Before the day ends, he says, his team will make almost 1,300 calls. The call center sits on the top floor of the nine-story building, above classrooms. Some telemarketers are students at IBMR who take classes at night.

“They know their school well,” says Morine, 28. “And that helps us sell.” Fliers taped to the walls promise bonuses to salespeople who persuade at least 250 students to take the entrance exam for IBMR. One poster advertises the university’s owner, located almost 5,000 miles away in Baltimore: “Be part of Laureate Network, the biggest university network in the world.”

Internationally, salespeople such as these have helped Laureate Education become a for-profit higher-education juggernaut. Laureate, which was spawned from the tutoring chain Sylvan Learning Systems in 2004, owns 75 schools in 30 countries.
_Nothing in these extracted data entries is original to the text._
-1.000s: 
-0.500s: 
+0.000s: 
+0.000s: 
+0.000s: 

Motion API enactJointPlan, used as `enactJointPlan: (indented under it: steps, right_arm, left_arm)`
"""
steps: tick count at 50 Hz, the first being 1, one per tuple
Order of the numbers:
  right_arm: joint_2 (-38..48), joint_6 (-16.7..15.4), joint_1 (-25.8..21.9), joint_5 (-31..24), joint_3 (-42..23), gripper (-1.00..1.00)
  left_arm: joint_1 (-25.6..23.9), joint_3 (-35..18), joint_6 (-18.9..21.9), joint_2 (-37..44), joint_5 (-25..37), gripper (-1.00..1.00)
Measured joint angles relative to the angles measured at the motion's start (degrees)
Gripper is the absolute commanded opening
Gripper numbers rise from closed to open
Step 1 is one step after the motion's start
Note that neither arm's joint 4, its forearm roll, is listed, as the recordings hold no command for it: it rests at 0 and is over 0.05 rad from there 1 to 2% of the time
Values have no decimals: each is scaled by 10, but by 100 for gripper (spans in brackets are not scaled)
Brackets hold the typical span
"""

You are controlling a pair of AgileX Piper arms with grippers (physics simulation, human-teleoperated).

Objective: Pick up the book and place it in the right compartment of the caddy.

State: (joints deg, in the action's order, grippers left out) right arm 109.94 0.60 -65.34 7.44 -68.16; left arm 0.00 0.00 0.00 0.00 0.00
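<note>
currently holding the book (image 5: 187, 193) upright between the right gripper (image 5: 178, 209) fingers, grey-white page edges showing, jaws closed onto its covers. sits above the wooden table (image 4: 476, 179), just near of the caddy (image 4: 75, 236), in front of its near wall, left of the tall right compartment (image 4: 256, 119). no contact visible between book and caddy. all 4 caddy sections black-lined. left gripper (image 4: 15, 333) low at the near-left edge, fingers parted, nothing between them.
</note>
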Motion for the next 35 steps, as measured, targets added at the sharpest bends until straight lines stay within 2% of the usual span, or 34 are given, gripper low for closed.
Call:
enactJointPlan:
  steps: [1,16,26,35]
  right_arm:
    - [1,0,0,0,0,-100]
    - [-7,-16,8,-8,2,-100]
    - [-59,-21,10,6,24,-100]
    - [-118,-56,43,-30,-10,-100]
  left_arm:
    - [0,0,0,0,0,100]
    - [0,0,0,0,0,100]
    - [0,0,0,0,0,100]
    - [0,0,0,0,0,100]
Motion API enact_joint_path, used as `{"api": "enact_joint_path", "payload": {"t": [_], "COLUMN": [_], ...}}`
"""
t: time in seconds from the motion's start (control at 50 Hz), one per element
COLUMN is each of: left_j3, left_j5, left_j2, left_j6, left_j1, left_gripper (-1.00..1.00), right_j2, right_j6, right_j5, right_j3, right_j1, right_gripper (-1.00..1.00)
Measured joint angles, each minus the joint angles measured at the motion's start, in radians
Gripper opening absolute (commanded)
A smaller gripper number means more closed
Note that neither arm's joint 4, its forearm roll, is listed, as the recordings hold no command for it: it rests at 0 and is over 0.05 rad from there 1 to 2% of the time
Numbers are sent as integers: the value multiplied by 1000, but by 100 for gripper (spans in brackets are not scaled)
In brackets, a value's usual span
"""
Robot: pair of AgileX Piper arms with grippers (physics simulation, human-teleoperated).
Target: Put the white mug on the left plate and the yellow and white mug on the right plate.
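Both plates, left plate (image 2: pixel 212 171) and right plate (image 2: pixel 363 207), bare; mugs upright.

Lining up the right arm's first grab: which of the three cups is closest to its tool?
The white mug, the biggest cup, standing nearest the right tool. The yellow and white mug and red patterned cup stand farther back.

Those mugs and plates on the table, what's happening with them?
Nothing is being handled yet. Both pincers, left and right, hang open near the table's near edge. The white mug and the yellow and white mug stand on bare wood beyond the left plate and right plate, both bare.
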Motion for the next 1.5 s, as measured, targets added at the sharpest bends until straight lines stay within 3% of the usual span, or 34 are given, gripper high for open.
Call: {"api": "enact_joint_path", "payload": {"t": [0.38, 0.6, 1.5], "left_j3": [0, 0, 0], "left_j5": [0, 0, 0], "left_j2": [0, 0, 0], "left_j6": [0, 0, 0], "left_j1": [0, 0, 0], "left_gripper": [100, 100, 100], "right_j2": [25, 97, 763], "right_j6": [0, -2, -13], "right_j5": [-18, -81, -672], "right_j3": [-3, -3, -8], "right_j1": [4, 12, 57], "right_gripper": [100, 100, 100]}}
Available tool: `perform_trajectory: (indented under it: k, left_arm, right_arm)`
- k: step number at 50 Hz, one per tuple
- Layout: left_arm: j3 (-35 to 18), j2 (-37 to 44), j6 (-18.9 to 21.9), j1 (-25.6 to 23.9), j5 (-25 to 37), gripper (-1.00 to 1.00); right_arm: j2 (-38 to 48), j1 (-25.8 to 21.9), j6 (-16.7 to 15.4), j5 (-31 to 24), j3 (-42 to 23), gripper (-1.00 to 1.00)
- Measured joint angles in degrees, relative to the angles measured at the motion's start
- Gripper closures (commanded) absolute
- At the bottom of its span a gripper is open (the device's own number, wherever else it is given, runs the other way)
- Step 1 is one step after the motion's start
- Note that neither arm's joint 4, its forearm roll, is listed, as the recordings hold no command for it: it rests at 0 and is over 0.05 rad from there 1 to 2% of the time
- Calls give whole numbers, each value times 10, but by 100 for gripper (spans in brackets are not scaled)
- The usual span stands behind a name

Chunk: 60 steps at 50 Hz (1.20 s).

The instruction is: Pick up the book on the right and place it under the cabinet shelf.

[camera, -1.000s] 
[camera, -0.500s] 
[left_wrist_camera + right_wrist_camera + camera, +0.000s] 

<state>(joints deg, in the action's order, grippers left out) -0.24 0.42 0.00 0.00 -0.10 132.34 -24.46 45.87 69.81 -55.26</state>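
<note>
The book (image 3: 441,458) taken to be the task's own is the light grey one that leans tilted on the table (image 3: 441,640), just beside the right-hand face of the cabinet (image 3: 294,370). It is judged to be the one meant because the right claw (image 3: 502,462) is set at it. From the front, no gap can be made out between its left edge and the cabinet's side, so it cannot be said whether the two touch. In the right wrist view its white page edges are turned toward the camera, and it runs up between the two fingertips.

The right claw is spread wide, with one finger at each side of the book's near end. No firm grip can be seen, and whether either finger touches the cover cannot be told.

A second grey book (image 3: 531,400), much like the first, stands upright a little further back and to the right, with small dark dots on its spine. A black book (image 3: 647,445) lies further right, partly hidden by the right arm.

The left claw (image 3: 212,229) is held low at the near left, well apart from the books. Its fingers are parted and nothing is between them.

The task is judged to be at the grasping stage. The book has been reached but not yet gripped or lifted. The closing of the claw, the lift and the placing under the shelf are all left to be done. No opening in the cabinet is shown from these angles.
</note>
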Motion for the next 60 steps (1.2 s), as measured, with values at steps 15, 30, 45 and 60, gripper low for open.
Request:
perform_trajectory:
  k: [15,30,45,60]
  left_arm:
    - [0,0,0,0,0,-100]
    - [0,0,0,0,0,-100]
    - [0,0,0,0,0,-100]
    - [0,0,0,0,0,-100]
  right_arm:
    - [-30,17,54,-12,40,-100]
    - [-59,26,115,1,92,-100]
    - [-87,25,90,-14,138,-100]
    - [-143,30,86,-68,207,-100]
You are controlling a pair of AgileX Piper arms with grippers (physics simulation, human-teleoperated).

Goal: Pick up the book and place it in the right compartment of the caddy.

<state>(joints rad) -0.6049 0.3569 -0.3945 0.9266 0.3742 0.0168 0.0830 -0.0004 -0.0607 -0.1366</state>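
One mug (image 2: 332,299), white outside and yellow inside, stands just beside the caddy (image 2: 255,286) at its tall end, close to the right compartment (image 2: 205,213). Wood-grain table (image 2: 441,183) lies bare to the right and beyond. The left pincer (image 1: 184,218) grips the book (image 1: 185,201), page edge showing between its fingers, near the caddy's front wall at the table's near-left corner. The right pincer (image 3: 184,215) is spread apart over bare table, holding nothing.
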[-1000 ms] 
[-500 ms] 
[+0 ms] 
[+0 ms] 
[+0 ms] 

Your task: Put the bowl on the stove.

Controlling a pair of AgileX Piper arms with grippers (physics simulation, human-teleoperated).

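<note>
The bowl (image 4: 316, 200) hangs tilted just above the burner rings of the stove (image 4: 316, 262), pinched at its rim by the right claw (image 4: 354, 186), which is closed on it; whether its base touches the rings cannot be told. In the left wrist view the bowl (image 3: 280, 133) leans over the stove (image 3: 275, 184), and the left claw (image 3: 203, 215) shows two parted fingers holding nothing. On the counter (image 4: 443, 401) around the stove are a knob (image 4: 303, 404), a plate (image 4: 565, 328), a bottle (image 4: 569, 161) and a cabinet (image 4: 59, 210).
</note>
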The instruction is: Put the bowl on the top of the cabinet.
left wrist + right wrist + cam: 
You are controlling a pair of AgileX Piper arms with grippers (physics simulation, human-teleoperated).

It has 800,000 students, up from 243,000 seven years ago, making it the largest U.S. for-profit college company by enrollment. Since it went private in 2007, Laureate’s annual revenue has more than tripled to $4 billion.

Though Laureate isn’t well-known in the United States, it employs one of the country’s most recognizable figures: former president Bill Clinton. In 2010, the company hired Clinton to serve as its honorary chancellor. In this paid position, Clinton has trekked to Laureate’s campuses in countries such as Malaysia, Peru and Spain, making more than a dozen appearances on its behalf.

Laureate is backed by several of the biggest names in finance, including Henry Kravis, George Soros, Steve Cohen and Paul Allen. When Laureate’s founder and chief executive, Doug Becker, persuaded these investors’ firms to take his company private in a deal worth $3.8 billion, Kravis’s firm, KKR, took a $487.5 million stake.

By 2010, according to a KKR memo to investors, its investment had increased in value to $710.8 million.

Laureate has thrived by exporting many of the practices that for-profit colleges adopted in the United States, such as offering career-oriented courses and spending heavily on marketing. Such strategies helped build what was a booming industry until 2010, when recruiting abuses and mounting student debt spurred a regulatory crackdown by the Obama administration.

As a result, the Bloomberg U.S. For-Profit Education Index has fallen 54 percent since its 2010 peak. Enrollment at Apollo Education Group’s University of Phoenix has declined 44 percent to 269,000, according to regulatory filings.

Laureate’s supporters say the company performs an important service by expanding access to education in emerging markets. In January 2013, the World Bank’s investment arm, the International Finance Corp., invested $150 million in Laureate.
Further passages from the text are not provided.